Today was a range session at Lavender Park Golf Centre in Ascot. The plan was to groove the changes and build the all important and missing trust. There were some poor shots as I tried to get the feeling I had in the teaching bay of that right shoulder travelling back. When it clicked it was really good. Plenty to enjoy and I am certain with some more refining and grooving I can take it onto the course. The driver is still not clicking but when I do get it right, which I was doing more often, it was a better flight and distance increased.

I am hoping that Rhys will send a copy of the swing from December 2012 and the one from the end of the lesson on Friday so I can put them up here and show you exactly what I'm talking about.
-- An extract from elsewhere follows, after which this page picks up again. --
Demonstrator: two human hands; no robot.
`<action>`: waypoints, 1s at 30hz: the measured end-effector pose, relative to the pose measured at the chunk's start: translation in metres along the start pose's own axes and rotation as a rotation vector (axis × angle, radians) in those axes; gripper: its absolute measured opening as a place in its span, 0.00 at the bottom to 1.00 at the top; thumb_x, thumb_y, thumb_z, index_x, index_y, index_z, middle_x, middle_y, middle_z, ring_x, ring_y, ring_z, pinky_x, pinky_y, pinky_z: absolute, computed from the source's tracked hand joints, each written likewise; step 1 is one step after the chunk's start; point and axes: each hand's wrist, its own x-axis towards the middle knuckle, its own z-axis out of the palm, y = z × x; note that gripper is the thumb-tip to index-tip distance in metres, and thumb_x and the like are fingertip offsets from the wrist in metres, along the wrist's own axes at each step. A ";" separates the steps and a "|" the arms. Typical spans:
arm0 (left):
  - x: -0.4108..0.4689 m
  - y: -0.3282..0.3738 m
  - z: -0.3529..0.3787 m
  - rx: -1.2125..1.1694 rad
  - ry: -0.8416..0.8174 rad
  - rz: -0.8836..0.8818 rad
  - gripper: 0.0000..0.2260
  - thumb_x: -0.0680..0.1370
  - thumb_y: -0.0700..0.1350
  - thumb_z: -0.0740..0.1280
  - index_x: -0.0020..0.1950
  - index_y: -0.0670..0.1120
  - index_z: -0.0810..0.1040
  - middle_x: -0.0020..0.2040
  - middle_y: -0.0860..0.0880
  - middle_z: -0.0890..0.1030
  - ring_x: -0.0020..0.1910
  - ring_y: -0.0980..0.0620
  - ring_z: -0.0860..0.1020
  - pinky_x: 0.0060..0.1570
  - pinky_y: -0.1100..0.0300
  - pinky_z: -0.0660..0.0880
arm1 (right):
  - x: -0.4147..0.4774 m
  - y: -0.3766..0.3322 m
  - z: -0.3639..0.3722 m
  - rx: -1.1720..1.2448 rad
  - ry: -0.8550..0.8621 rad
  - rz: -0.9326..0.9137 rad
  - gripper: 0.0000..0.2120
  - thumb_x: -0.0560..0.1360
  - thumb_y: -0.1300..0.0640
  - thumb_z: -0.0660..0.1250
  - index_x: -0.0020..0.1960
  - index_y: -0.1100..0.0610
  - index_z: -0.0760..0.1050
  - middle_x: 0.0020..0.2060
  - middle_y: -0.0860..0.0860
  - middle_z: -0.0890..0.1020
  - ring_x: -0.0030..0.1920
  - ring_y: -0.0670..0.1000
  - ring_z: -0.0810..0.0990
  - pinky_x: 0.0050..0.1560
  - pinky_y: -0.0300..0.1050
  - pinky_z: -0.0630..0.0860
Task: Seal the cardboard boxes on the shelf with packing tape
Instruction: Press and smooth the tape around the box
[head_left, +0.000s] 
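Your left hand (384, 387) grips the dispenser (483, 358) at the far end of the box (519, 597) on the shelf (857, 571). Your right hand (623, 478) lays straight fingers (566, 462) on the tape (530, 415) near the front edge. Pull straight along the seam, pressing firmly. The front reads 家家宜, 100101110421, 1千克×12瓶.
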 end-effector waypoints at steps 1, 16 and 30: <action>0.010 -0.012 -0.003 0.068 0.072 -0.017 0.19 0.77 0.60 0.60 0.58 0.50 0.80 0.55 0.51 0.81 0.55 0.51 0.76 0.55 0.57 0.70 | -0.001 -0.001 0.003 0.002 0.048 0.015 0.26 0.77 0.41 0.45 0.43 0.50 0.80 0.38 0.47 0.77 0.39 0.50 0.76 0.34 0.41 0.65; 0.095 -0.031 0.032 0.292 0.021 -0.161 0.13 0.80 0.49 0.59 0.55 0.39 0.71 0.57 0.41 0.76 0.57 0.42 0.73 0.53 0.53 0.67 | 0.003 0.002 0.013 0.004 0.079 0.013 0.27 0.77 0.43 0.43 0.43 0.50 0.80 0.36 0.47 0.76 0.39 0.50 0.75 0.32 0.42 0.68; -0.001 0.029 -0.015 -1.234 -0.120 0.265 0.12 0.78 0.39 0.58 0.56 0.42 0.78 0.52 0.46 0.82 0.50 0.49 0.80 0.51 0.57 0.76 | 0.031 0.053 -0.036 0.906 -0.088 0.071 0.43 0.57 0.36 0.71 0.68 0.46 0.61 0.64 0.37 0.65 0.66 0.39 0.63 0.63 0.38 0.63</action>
The evidence is there to see and has proved to me that the long road I've travelled in 2013, even with the humps and bumps along the way has been worth it. Rhys sent a message on Twitter which I think sums it up "now were so close to something repetitive you have a really good chance of making single figures permanent thing keep at it!"

It all goes to prove that sometimes, standing still, some might say regressed, is not a bad thing. I do have trust issues. I have done with the game for a years and that still manifests itself in the short game. This is the next area of focus and I have a plan afoot to begin the work next week. For now though, having seen the evidence on screen I am ecstatic how far I've come and I just need to keep moving it forward. Homer's Odyssey in 2014 won't be becalmed on seas of frustration and errors but will be sailing under full canvass onwards to single figures and beyond, ideally with a win or two along the way for good measure, although if I play well handicap cuts and results take care of themselves. For now though the glass is overflowing with hope and optimism.